- _Exercise details_
The expected answer is every line of the material that contains the word "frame".

- _Source data_
*****
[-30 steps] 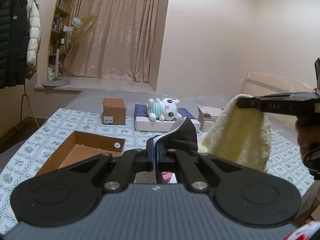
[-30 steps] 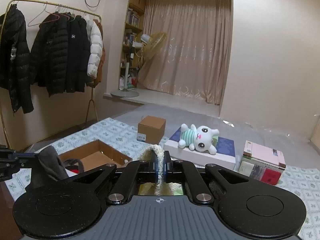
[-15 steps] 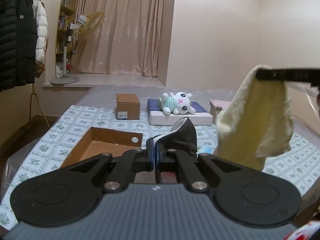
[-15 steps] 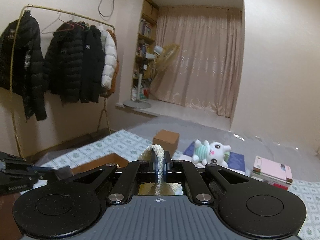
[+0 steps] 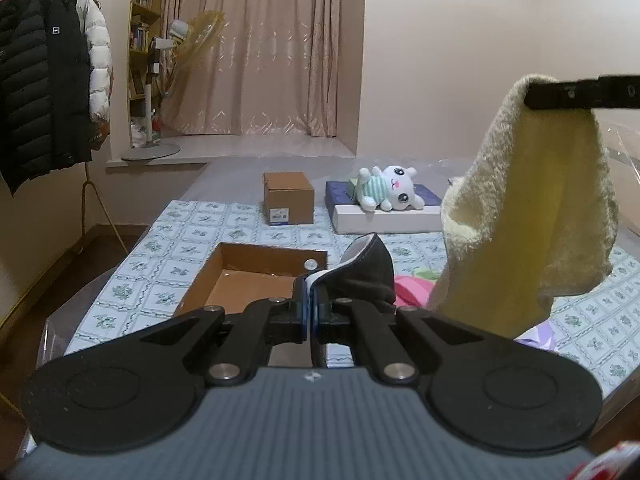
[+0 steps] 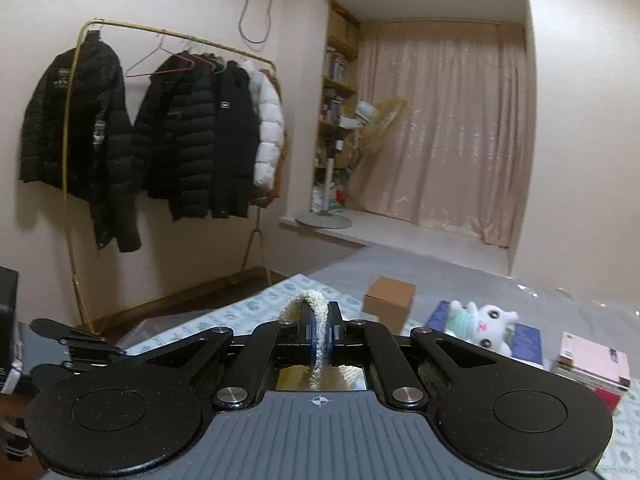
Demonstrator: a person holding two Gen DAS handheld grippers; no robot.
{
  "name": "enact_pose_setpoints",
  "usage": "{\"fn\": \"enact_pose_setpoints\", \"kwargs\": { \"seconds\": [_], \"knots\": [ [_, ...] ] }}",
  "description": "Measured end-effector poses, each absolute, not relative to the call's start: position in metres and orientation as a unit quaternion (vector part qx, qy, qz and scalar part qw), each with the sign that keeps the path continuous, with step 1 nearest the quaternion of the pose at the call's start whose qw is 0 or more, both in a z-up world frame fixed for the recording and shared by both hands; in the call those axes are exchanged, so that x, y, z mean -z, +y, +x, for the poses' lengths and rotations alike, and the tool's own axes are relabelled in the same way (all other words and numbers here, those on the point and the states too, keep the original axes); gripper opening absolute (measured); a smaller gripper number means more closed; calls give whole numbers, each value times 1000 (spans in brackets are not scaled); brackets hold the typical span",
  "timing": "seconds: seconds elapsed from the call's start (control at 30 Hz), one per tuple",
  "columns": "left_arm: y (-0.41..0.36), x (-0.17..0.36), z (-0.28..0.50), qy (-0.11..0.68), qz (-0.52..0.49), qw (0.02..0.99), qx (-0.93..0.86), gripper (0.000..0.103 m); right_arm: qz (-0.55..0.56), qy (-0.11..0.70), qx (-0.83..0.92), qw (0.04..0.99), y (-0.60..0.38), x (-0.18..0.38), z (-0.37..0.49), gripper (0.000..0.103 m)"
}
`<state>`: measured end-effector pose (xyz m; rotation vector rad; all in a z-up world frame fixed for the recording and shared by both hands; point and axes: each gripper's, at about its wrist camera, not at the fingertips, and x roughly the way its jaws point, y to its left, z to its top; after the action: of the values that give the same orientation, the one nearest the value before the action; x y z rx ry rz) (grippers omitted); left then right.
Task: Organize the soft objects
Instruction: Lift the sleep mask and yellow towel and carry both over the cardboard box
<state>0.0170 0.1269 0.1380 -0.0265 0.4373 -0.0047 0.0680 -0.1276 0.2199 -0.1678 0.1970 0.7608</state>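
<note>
**Holding a towel and a dark cloth above the bed**

Gripping two soft things at once, I have each one pinched between a pair of fingers. My right gripper [image 6: 319,334] has its fingers pressed together on a fold of the yellow towel [image 5: 532,216], which arches up over the tips in a fuzzy loop in the right wrist view. From the left wrist view, that towel hangs free in the air from the black fingers [image 5: 560,94] at its top corner, draping down to the right of the open cardboard box [image 5: 256,280].

My left gripper [image 5: 310,304] has its fingers closed on a dark grey cloth [image 5: 364,272] with a pale lining, which stands up from the tips just right of the open cardboard box.

That box sits on the bed's patterned sheet [image 5: 188,236]. Beyond it stands a small closed carton [image 5: 288,198]. To the right of that carton a white plush bunny [image 5: 386,192] lies on a flat white and blue box [image 5: 384,216]. Something pink [image 5: 412,290] lies on the sheet to the right of the open box, partly hidden behind the cloth and towel.

Far left of the open box, dark coats [image 6: 192,140] hang on a rack [image 6: 76,168]. A stack of books [image 6: 592,364] shows right of the bunny in the right wrist view.
</note>
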Motion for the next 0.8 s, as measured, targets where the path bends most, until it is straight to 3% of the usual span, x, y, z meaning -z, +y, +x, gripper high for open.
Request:
{"fn": "enact_pose_setpoints", "kwargs": {
  "seconds": [0.8],
  "knots": [
    [212, -144, 63, 253, 7, 967, -27, 2, -106, 121, -430, 889, -9, -224, 131, 4]
  ]
}}
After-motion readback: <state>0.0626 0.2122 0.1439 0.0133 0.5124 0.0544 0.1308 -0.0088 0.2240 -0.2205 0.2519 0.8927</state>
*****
- _Result below_
  "description": "Measured end-effector poses, each absolute, not relative to the call's start: position in metres and orientation as a unit quaternion (vector part qx, qy, qz and scalar part qw), each with the sign that keeps the path continuous, with step 1 nearest the quaternion of the pose at the call's start whose qw is 0 or more, both in a z-up world frame fixed for the recording and shared by both hands; in the call those axes are exchanged, so that x, y, z mean -z, +y, +x, for the poses' lengths and rotations alike, and the tool's own axes are relabelled in the same way (all other words and numbers here, those on the point and the states too, keep the original axes); gripper opening absolute (measured); a smaller gripper number means more closed; calls give whole numbers, each value times 1000 (spans in brackets are not scaled); brackets hold the typical span",
`<state>`: measured end-effector pose (xyz m; rotation vector rad; all in a z-up world frame fixed for the recording and shared by both hands; point and axes: each gripper's, at about its wrist camera, not at the fingertips, and x roughly the way its jaws point, y to its left, z to its top; after the action: of the values that give the same orientation, the one nearest the value before the action; x y z rx ry rz) (grippers omitted); left then right.

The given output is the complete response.